Female genitalia (n=13) (Fig. 60). Papillae anales small, very narrowly sclerotized especially at short, rounded, dorsal knob. Posterior apophyses on elongated triangular bases, straight, short, reaching into segment VII. Tergite VIII a narrow ring, wider dorsally, very narrow ventrally and expanded ventrally around base of ostium base. Anterior apophyses short, straight, on well-sclerotized elongated triangular bases, reaching into segment VII. Ostium bursae a short triangular pouch. Ductus bursae from ostium at right angle to left, then turning anteriorly at right angle, just before mid-length, of same rather narrow girth all along, with faintly sclerotized ridges. Corpus bursae globular, 5/6 of ductus bursae length, spiculate throughout, without signum.

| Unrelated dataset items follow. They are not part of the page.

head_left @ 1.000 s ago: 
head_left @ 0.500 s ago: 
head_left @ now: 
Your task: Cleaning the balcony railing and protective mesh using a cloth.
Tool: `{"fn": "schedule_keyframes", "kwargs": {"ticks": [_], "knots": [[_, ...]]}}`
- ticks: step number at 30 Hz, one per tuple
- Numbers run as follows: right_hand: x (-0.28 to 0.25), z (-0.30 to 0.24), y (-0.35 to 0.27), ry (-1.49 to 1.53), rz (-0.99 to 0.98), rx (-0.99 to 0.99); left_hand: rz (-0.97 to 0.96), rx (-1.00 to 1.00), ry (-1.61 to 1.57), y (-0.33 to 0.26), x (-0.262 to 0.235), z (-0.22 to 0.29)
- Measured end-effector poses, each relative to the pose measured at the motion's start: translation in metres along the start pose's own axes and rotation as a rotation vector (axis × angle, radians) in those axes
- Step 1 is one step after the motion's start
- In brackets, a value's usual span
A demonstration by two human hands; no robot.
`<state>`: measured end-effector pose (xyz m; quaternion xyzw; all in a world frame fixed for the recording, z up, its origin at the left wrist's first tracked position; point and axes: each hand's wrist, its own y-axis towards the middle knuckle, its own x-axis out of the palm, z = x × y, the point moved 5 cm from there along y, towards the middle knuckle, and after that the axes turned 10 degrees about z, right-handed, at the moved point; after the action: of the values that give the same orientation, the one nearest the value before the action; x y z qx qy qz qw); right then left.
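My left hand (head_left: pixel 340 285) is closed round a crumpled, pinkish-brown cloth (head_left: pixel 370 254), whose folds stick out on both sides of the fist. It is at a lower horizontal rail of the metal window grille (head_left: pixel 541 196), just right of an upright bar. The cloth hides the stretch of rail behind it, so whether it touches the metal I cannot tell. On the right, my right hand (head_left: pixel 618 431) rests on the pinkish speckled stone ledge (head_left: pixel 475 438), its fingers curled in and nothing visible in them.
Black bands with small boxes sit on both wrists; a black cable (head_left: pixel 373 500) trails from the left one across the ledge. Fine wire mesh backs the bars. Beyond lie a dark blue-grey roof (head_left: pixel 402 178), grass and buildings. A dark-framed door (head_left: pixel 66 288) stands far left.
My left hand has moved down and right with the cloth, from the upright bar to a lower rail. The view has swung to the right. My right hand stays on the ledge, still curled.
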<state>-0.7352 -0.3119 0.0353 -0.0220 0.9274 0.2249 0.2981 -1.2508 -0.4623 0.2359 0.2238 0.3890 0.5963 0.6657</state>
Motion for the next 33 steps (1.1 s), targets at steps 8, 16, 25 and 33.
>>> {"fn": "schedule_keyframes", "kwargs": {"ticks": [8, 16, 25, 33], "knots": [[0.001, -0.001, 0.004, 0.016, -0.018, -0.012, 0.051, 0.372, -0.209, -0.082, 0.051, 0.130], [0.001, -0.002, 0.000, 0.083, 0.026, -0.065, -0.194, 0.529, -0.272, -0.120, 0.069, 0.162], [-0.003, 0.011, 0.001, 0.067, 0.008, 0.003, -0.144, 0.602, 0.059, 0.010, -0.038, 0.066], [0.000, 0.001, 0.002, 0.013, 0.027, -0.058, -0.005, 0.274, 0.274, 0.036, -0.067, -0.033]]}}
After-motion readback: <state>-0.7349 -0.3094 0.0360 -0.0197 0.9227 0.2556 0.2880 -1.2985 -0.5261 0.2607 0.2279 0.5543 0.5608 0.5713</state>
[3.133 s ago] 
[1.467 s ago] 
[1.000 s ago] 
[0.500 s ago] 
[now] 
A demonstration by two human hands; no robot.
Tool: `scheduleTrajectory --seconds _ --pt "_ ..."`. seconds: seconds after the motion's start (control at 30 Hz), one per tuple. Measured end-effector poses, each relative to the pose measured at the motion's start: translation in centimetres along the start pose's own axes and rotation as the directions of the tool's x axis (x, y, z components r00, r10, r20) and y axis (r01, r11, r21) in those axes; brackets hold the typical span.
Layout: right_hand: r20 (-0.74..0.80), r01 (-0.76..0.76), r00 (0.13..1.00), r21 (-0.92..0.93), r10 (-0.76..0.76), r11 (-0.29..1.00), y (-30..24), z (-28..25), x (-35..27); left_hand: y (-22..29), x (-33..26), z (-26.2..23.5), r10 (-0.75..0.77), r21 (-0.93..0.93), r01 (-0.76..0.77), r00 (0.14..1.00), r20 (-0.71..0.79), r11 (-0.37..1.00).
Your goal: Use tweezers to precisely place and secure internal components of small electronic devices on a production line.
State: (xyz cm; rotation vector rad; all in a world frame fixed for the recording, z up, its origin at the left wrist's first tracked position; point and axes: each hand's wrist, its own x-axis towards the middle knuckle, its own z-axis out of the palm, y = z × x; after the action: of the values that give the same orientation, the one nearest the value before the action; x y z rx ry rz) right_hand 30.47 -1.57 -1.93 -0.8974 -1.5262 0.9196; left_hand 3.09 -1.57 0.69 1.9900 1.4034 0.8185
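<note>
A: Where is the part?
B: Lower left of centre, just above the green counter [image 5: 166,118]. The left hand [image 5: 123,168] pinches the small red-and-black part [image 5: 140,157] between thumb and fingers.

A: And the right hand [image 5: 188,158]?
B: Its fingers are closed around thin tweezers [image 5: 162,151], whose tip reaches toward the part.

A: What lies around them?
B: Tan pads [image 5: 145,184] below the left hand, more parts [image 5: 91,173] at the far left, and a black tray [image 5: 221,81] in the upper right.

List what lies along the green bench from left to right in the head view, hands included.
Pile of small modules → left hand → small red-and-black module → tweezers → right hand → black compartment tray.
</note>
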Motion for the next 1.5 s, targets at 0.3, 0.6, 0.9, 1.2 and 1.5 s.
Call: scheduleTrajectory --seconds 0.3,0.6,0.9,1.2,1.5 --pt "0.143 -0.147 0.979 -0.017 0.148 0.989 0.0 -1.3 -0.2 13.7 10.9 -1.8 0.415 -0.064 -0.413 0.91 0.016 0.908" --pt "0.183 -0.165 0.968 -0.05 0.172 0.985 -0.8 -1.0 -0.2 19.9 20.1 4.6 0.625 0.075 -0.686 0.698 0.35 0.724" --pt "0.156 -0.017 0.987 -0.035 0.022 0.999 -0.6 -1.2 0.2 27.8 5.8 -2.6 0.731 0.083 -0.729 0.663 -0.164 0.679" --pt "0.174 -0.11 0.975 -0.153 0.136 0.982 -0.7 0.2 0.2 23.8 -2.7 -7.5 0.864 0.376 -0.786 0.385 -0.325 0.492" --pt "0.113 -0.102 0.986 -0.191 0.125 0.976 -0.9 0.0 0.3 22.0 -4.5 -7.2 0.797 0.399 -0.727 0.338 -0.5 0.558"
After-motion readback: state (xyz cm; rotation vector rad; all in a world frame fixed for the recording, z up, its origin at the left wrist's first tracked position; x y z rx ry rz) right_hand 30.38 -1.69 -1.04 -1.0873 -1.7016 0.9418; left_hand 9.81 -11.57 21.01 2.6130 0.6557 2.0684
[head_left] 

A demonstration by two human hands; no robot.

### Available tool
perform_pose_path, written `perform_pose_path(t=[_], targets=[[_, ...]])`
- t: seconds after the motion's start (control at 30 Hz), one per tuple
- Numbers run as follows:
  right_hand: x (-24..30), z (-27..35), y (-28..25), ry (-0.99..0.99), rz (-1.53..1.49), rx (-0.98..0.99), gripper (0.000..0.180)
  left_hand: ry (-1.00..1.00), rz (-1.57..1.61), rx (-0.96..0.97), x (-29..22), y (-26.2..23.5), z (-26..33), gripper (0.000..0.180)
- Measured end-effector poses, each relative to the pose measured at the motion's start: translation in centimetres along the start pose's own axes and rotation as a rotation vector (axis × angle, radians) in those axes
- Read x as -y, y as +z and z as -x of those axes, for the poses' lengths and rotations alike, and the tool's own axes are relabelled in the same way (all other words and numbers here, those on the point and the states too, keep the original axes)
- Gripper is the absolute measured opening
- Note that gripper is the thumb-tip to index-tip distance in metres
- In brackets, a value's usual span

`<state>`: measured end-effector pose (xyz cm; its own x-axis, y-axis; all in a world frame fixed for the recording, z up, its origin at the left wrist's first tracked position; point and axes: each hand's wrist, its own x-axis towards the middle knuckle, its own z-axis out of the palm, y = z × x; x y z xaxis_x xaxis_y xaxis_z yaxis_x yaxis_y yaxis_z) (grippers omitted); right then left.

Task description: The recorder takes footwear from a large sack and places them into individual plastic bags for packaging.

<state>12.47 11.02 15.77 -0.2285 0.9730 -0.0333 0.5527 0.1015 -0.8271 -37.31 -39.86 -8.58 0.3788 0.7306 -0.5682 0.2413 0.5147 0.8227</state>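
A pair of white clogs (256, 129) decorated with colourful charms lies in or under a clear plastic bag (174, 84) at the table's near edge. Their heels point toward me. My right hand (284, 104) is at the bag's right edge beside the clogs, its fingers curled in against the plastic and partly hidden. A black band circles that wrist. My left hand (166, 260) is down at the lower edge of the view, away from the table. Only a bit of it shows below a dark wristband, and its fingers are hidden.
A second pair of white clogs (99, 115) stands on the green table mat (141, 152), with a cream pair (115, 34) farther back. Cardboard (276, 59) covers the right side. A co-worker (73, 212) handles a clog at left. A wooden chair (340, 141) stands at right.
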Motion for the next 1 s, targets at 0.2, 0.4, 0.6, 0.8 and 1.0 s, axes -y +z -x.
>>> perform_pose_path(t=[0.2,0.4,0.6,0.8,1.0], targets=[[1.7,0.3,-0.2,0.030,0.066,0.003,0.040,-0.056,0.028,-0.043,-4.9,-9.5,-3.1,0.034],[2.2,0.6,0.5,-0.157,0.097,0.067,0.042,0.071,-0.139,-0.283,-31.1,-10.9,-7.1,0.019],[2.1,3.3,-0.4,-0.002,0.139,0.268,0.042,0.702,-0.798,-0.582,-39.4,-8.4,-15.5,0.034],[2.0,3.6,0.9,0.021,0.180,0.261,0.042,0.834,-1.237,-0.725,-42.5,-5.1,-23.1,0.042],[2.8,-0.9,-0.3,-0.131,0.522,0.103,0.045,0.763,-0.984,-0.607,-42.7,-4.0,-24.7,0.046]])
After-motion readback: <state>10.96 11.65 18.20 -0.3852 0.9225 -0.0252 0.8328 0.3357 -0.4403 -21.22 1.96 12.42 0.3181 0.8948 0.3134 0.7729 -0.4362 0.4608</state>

Biology: Unknown except that the moths are attracted to lights, but they can be collected in the daytime as well. Also, most specimens were collected at higher elevations, although the species was found also closer to the seashore, for example at Tagus Cove, on Isabela Island.

Distribution: Presently known only from the Galápagos Islands on the islands of Fernandina, Floreana, Isabela, Pinta, San Cristóbal, Santa Cruz, and Santiago.

Remarks: The size variation in the female moths, between 10 and 20 mm in wingspan, is noteworthy, as well as the forewing pattern variation; the available males do not vary that much in those respects.